Without including the pictures, copy out every line below.

──────── Available data ────────

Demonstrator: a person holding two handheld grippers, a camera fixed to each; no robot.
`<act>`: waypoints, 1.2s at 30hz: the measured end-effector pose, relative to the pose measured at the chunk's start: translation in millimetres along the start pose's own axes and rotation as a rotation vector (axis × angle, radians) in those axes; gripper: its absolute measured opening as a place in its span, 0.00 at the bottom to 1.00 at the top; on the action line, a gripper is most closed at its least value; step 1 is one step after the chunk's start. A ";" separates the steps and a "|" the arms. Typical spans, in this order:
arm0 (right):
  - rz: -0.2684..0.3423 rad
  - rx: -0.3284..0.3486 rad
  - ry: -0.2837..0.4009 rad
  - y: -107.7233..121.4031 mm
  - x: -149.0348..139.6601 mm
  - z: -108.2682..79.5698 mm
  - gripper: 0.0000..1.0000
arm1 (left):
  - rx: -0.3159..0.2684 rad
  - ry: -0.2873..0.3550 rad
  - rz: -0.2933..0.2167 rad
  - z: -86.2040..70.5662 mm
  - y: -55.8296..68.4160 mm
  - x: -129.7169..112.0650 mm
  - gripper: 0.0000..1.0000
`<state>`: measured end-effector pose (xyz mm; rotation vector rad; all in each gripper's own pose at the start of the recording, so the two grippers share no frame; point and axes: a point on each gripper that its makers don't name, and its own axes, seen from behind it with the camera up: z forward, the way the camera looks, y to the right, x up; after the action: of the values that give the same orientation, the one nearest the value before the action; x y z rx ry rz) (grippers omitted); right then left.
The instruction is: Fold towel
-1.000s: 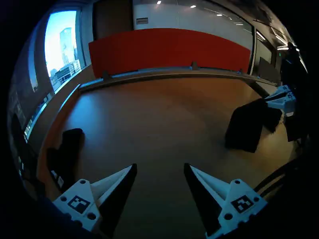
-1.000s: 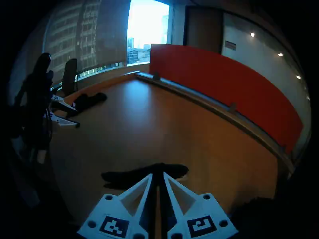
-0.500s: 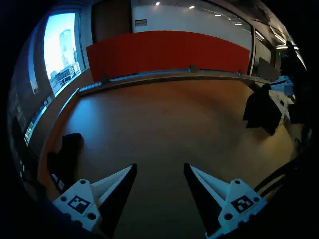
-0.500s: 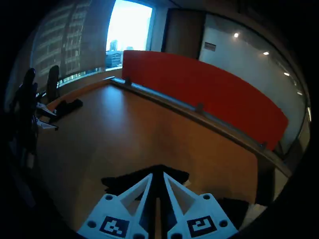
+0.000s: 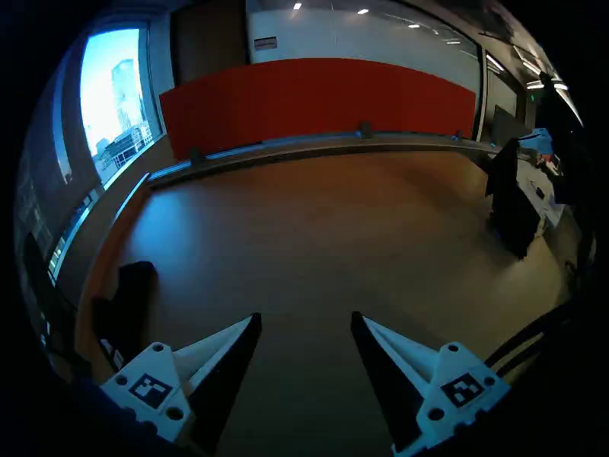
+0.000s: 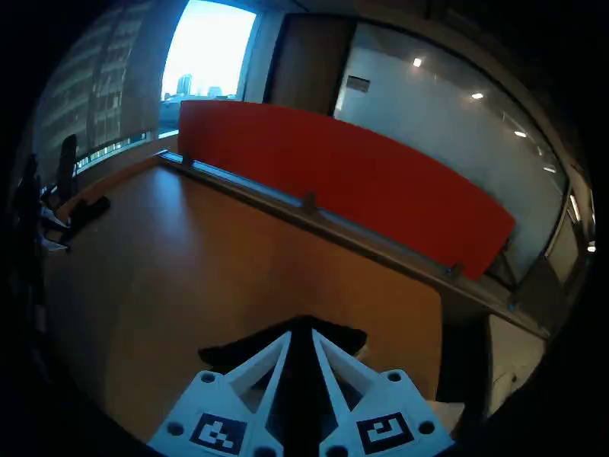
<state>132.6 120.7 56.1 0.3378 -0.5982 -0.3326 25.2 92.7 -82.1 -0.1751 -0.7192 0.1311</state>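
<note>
Wooden table (image 5: 320, 221), red divider (image 5: 320, 95), bright window (image 5: 114, 91)

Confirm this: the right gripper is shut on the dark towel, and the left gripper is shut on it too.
Wrong on the left. The right gripper is shut on the dark towel, but the left gripper is open, with only bare wooden table between its fingers, as the left gripper view shows.

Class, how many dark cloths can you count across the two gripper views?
2. One cloth hangs pinched in the right hand-held gripper. The other cloth lies on the table, just left of the left hand-held gripper. More may be hidden.
</note>
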 end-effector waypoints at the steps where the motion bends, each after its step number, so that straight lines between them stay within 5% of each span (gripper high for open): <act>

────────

* The completed task *
Demonstrator: a person holding two handheld grippers, a camera fixed to each; no robot.
`<act>`: waypoints, 1.2s at 30hz: the measured end-effector pose, relative to the pose measured at the chunk's start: translation in millimetres along the start pose's own axes and rotation as a rotation vector (axis × angle, radians) in those axes; gripper: its absolute measured opening as a place in its span, 0.00 at the bottom to 1.00 at the top; on the action line, a gripper is most closed at its least value; step 1 is one step after the chunk's start. A ";" separates the steps and a "|" the arms. Typical spans, in this order:
arm0 (right):
  - rz: -0.2684..0.3423 rad
  - rx: -0.3284..0.3486 rad
  - ry: -0.2837..0.4009 rad
  - y: -107.7233..121.4031 mm
  - x: -149.0348..139.6601 mm
  - z: -108.2682..79.5698 mm
  - gripper: 0.0000..1.0000
arm1 (left):
  - rx: -0.3159..0.2684 rad
  - ry: -0.2873..0.3550 rad
  - rz: -0.2933..0.2167 rad
  - z: -86.2040..70.5662 mm
  - y: -55.8296..68.4160 mm
  - x: -129.7169..112.0650 mm
  - gripper: 0.0000..1.0000
`<state>`: measured end-effector pose (xyz mm; rotation vector rad; all in each gripper's own pose at the start of the recording, so the two grippers share no frame; point and axes: a point on each gripper that its makers don't name, and its own axes, seen from behind it with the camera up: z forward, the way the camera looks, y to the right, x up; after the action: of the values that give the same orientation, the one nearest the value before the action; x y z rx ry rz) (grippers omitted); right then left.
The instruction is: Fold towel
-1.000s: 
-1.000s: 
-0.500s: 
-0.500s: 
+0.000s: 
+0.000s: 
<state>132.6 120.7 56.1 0.3378 -0.5982 -0.3326 25.2 92.7 -82.1 -0.1751 -0.7192 0.1311</state>
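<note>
Wooden table (image 5: 320, 221), red divider (image 5: 320, 95), bright window (image 5: 114, 91)

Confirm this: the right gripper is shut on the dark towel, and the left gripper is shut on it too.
Wrong on the left. The right gripper is shut on the dark towel, but the left gripper is open, with only bare wooden table between its fingers, as the left gripper view shows.

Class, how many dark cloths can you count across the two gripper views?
2. One cloth hangs pinched in the right hand-held gripper. The other cloth lies on the table, just left of the left hand-held gripper. More may be hidden.
</note>
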 end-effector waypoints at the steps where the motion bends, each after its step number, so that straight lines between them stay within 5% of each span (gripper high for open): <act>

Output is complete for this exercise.